15 June 2015
ByAppeared in BioNews 806
BBC Radio 4, Friday 29 May 2015/Monday 1 June 2015
How do couples who have undergone unsuccessful cycles of IVF decide when enough is enough? Should people try to set a personal 'limit' of cycles before treatment begins? And what support is out there if treatment doesn't work?
These are some of the questions that have been raised on Radio 4 during a series of broadcasts, including a discussion, documentary and a phone-in about the 'rollercoaster' that is IVF.
In 'Woman’s Hour' on Friday 29 May, Jenni Murray introduced the subject with the stark statistic that only a quarter of IVF treatment cycles result in a live birth. Yet for many, even a one percent chance that it could bring them their dreamed-of baby is enough to have a go.
Two of her guests were Lesley and Roger, who began IVF treatment when Lesley was 36. After six cycles - five of which were paid for privately - by which time Lesley had reached 40, they decided to stop. Lesley explains that statistically, the chances for success really 'drop off' at 40 years of age, so for her, it seemed to be the best cut off point for stopping treatment.
In the end, she says she couldn't have stood any more, either emotionally or physically.
The strain of the IVF journey is a recurring theme among all those involved in these shows, and it is the emotional toll - above the physical and financial toll - that is so often cited as the hardest part. Two callers on the phone-in programme broadcast on Monday 1 June, described it as 'gruelling', while Lesley likens the stress to a rollercoaster, and talks of the 'despair and grief' when it doesn't work.

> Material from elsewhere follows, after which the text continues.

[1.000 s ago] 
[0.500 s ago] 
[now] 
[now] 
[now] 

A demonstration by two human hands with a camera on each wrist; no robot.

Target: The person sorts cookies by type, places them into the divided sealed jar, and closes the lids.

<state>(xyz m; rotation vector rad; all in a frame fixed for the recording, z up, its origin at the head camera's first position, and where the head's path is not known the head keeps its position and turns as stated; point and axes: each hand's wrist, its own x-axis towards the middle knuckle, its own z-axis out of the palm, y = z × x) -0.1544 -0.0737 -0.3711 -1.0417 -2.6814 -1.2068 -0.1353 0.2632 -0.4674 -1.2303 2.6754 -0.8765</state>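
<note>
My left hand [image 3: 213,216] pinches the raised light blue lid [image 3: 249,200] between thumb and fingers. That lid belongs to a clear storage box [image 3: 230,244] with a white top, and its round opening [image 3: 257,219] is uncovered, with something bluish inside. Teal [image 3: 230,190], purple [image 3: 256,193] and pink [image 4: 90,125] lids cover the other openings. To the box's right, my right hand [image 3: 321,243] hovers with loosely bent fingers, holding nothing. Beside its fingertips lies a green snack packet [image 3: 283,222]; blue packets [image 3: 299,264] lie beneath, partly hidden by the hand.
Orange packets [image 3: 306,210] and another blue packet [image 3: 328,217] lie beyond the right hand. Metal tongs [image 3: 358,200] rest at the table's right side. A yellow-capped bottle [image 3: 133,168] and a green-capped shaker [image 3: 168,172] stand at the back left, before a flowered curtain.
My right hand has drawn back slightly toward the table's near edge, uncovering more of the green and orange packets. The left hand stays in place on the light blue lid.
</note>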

Indeed, the point at which she and Roger ceased treatment altogether was the hardest. Roger talks about a void opening up in their lives after the intensity of four years of treatment. He also talks about the impact of having to re-shape their future, to accept that the 'death of a dream' meant wondering what they would actually be doing for the next 20 years if it wasn't raising a family?
What they are doing, particularly Lesley, is an 'inspiration', said Kate Brian from Infertility Network UK, who was also on the Woman's Hour panel. Lesley admits it took her over 10 years to resolve what her life would involve if it wasn't motherhood, and after being left to 'struggle on' with no offers of professional help, she and Roger got involved with More To Life - a charity offering support for those who are involuntarily childless - and made connections with those going through something similar. Roger described it as a lifesaver, while Brian highlighted that other than these kinds of charitable groups, there is not a lot of help available for couples whose IVF treatment has ended unsuccessfully.
Lesley also acts as a professional coach to those who have been through failed IVF, working with women who 'want to have a better life but don't know what it is'.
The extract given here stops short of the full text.